[Raw data]
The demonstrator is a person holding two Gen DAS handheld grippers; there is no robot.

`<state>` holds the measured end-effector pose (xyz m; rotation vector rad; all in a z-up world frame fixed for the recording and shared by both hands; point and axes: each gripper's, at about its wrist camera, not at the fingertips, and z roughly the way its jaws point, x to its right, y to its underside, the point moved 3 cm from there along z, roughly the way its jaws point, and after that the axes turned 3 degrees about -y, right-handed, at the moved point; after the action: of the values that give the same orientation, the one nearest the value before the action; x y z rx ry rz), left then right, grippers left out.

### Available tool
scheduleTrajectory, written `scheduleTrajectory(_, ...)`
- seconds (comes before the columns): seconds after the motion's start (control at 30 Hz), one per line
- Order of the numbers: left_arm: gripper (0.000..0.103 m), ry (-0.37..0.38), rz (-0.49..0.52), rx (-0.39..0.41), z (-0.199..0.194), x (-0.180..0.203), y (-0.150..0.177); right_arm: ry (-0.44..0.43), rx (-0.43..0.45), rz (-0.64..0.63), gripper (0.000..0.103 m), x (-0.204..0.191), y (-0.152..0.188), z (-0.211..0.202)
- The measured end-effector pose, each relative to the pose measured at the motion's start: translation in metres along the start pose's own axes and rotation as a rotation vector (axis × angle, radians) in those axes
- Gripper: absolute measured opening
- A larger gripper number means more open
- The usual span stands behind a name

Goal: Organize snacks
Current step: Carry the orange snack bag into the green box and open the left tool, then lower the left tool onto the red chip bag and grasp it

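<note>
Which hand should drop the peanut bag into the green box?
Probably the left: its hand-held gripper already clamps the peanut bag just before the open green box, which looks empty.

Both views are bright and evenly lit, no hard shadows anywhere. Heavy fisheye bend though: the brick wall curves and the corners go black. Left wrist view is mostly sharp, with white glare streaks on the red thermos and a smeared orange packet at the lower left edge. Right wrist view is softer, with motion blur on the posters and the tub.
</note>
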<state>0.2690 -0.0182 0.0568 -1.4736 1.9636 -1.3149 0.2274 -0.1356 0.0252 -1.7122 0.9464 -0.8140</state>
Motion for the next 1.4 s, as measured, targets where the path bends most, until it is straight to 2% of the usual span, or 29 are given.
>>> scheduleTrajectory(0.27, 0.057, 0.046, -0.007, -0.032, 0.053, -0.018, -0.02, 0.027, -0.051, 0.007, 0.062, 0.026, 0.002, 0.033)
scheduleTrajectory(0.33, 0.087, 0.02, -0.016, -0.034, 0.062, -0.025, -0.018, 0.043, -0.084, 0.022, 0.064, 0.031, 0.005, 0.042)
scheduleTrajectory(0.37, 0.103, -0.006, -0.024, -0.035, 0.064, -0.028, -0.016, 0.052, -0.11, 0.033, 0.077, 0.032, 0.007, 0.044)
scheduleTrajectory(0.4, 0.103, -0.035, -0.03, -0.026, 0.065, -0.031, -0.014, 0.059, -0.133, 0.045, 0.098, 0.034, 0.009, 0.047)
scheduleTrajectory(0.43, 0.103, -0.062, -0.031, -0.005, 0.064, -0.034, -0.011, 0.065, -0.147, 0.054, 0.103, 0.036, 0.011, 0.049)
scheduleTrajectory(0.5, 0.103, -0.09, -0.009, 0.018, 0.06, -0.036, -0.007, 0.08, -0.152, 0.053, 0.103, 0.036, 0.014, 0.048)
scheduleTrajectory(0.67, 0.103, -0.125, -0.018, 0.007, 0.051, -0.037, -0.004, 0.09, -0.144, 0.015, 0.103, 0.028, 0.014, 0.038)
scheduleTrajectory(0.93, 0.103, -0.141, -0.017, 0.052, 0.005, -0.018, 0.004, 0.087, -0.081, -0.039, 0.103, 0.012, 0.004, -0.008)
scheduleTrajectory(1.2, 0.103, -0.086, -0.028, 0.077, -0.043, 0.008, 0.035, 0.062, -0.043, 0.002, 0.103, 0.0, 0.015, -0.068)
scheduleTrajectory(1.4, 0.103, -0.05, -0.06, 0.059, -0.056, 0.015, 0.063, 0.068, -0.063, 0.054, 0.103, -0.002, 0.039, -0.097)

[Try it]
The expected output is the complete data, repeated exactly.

[Your solution]
The demonstrator is a person holding two Gen DAS handheld grippers; there is no robot.

`<state>` holds the measured end-effector pose (xyz m; rotation vector rad; all in a z-up world frame fixed for the recording and shared by both hands; point and axes: each gripper's, at about its wrist camera, not at the fingertips, and z roughly the way its jaws point, x to its right, y to its underside, the point moved 3 cm from there along z, roughly the way its jaws point, and after that the axes turned 3 degrees about -y, right-handed, at the moved point; after the action: of the values that give the same orientation, the one nearest the value before the action; x y z rx ry rz), left then right, grippers left out.

### Available tool
scheduleTrajectory, written `scheduleTrajectory(_, ...)`
- seconds (comes before the columns): seconds after the motion's start (control at 30 Hz), one per line
- Order of the numbers: left_arm: gripper (0.000..0.103 m), ry (-0.37..0.38), rz (-0.49..0.52), rx (-0.39..0.41), z (-0.199..0.194), x (-0.180..0.203), y (-0.150..0.177); right_arm: ry (-0.44..0.43), rx (-0.43..0.45), rz (-0.64..0.63), gripper (0.000..0.103 m), x (-0.204..0.191), y (-0.152..0.188), z (-0.211..0.202)
- The measured end-effector pose, each relative to the pose measured at the motion's start: translation in metres along the start pose's own axes and rotation as a rotation vector (axis × angle, radians) in those axes
- Gripper: absolute measured opening
- A larger gripper number means more open
- The usual span stands behind a name

Goal: Organize snacks
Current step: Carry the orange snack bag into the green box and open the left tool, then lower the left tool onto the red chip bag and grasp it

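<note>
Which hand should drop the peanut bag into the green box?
Probably the left: its hand-held gripper already clamps the peanut bag just before the open green box, which looks empty.

Both views are bright and evenly lit, no hard shadows anywhere. Heavy fisheye bend though: the brick wall curves and the corners go black. Left wrist view is mostly sharp, with white glare streaks on the red thermos and a smeared orange packet at the lower left edge. Right wrist view is softer, with motion blur on the posters and the tub.
</note>
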<state>0.2690 -0.0182 0.0568 -1.4736 1.9636 -1.3149 0.2274 -0.1356 0.0252 -1.7122 0.9464 -0.8140</state>
Motion for the next 1.4 s, as measured, targets where the path bends most, until it is straight to 2% of the usual span, or 29 are given.
>>> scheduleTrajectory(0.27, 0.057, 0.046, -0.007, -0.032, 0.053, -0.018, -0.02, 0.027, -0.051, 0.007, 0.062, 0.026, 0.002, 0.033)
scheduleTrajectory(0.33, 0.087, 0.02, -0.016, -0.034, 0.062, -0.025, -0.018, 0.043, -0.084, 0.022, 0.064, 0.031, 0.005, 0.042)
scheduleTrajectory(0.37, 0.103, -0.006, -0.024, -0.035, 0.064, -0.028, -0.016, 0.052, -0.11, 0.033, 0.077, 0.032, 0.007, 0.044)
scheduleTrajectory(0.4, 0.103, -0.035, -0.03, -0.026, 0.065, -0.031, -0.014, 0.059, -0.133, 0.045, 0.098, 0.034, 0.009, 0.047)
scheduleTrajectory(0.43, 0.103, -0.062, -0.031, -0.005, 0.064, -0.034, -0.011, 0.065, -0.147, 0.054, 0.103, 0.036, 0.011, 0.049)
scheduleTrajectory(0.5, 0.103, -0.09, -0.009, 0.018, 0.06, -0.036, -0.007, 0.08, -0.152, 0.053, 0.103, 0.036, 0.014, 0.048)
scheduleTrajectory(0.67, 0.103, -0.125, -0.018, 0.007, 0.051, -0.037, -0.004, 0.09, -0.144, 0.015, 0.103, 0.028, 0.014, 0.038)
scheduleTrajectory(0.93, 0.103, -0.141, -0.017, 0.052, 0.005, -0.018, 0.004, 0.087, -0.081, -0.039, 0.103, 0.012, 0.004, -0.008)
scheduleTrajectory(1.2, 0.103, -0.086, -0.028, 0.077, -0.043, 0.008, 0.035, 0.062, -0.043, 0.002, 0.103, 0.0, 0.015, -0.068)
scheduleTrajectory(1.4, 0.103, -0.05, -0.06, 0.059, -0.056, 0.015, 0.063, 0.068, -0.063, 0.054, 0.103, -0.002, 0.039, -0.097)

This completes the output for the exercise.